Many leaders, including Lekhnath Neupane and Hemraj Bhandari, proposed that the financial and property details of all central committee members be made public in order to facilitate transparency in the party.
“We have also proposed a rule where leaders who have investments in health and education won’t be eligible to become central committee members or get election tickets to become lawmakers,” said Bhandari.
However, as many of the central members are involved in such businesses, this proposal is not likely to be heard, he said.
While deliberating his group’s conclusions, group leader Neupane even proposed that the meeting form a powerful commission to look into the property details of all party leaders.

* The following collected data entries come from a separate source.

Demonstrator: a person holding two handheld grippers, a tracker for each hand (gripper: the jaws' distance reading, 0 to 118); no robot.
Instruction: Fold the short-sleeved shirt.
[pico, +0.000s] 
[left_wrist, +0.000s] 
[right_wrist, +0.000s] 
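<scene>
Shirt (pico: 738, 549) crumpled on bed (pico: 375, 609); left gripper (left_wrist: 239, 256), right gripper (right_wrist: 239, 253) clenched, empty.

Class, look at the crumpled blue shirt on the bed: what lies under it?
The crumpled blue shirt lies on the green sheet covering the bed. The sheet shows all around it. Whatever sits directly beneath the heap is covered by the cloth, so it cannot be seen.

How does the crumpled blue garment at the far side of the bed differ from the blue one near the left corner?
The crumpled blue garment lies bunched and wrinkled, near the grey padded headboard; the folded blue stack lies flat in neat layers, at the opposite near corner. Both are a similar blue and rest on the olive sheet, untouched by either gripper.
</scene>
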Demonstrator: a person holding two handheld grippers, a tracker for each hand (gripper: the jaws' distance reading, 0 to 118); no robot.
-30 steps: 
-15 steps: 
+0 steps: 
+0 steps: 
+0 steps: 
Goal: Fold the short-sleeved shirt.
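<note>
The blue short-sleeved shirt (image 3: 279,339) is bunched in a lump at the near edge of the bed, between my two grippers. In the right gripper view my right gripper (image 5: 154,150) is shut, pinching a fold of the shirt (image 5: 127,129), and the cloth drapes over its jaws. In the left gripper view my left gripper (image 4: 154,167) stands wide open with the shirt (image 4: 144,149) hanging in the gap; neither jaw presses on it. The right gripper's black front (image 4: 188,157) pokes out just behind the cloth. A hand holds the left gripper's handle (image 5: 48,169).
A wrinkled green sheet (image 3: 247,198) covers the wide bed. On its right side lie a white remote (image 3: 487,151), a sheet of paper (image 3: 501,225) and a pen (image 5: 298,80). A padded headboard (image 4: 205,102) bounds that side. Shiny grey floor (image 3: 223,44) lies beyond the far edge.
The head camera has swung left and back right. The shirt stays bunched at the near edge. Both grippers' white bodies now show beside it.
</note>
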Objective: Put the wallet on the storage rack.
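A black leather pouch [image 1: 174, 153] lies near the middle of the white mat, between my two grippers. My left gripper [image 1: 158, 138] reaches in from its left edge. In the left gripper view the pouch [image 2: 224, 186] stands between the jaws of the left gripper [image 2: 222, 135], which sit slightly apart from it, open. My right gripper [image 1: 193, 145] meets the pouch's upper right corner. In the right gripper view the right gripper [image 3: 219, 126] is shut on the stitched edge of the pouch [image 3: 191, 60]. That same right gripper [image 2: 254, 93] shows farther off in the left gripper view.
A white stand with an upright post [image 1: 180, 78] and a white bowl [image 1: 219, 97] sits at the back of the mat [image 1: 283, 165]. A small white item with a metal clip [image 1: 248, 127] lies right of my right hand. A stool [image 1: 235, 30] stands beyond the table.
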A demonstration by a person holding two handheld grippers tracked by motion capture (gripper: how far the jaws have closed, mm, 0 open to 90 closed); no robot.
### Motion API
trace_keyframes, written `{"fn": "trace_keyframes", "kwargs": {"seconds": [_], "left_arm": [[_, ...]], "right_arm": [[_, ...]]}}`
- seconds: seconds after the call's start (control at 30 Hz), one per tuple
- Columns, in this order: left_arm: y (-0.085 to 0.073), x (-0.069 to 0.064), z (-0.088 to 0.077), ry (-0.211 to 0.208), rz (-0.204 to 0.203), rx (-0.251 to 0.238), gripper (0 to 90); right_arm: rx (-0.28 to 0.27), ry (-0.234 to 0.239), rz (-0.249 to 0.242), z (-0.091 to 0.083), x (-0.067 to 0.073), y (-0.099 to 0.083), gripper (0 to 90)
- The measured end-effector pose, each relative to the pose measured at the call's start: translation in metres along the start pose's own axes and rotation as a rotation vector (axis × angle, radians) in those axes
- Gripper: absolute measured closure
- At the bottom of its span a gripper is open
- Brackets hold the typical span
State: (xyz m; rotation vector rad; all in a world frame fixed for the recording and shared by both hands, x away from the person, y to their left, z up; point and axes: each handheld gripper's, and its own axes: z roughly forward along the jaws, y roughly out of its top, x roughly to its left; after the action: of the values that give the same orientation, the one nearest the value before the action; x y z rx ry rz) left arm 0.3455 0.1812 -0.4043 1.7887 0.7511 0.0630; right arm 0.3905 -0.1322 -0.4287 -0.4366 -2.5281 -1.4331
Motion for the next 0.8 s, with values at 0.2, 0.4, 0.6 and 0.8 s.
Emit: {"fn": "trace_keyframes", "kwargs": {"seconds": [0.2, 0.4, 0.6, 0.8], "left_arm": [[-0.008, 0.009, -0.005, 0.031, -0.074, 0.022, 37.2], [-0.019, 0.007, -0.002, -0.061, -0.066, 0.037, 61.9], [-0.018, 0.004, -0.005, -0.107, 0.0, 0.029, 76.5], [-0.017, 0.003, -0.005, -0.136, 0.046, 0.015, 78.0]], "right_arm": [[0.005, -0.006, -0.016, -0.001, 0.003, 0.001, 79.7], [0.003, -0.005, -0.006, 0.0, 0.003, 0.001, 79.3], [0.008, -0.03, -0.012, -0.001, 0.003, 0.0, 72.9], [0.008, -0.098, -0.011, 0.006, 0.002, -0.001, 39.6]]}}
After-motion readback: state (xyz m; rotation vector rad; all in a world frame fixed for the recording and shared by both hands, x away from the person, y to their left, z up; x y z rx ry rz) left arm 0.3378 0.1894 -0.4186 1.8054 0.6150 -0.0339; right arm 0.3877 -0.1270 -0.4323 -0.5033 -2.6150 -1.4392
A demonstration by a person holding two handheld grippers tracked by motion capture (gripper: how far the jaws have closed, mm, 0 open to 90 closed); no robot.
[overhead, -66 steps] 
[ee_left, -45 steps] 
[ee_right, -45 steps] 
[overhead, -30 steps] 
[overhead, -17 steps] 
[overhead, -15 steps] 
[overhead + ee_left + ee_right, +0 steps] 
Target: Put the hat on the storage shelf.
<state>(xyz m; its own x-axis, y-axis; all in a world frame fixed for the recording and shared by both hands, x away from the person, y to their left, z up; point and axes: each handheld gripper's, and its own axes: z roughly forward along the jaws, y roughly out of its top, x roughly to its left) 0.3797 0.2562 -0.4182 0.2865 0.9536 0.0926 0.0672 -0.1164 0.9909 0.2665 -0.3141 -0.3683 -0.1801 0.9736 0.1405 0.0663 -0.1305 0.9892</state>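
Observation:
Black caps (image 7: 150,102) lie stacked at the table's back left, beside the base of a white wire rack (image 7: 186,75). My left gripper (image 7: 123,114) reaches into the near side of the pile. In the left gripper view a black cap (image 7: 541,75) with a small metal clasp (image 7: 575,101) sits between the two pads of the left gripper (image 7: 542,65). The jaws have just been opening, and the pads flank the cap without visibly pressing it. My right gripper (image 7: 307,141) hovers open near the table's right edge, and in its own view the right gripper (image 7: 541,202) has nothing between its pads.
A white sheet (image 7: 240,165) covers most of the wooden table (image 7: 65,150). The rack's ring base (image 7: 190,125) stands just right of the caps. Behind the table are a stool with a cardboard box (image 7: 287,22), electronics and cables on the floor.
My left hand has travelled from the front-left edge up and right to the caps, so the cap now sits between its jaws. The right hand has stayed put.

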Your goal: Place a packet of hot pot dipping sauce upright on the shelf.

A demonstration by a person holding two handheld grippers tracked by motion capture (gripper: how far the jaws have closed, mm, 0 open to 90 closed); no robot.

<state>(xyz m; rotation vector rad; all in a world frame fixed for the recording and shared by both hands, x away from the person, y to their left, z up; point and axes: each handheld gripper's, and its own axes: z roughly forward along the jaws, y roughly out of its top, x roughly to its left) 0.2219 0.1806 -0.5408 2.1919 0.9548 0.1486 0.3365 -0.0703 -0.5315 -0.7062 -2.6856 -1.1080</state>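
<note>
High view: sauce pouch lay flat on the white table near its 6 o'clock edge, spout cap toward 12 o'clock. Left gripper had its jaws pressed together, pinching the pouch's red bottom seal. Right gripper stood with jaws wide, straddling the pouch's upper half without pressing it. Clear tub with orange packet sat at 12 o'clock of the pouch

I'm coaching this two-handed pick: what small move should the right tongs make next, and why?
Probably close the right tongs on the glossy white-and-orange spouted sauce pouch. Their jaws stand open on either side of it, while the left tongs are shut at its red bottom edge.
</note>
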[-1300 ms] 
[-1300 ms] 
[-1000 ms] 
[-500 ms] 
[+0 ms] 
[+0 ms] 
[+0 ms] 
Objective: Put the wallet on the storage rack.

Outside of financial transparency, the central members also took issue with the party leadership’s abandonment of the constitutional provision for proportional representation. A large number of central committee members criticised the party and the government for failing to ensure representation not just in government bodies but also within the party. The party’s Standing Committee includes just two women while its Secretariat has no women.
“The government of Bagmati Province has no women representation while the Constitutional Council, which makes major constitutional appointments, has no representation from the Madhes,” said Lekhnath Neupane, another central member. “The issue of proportional representation within the party and the government bodies will be raised strongly in this meeting.”
Ruling party leaders had promised the Election Commission to ensure inclusiveness in all its major party committees at the upcoming national convention after the Commission had initially refused to register the unified party. The constitution and the Political Party Act both mandate proportional representation on all governmental and party bodies.
The meeting of the 445-member central committee is taking place after 20 months, despite the party statute clearly stating that the meeting of the communist party’s most powerful body should be held every six months. At the meeting, the two co-chairs, Oli and Pushpa Kamal Dahal, both conducted a self-criticism for not holding the meeting on time. The meeting is expected to continue until Sunday.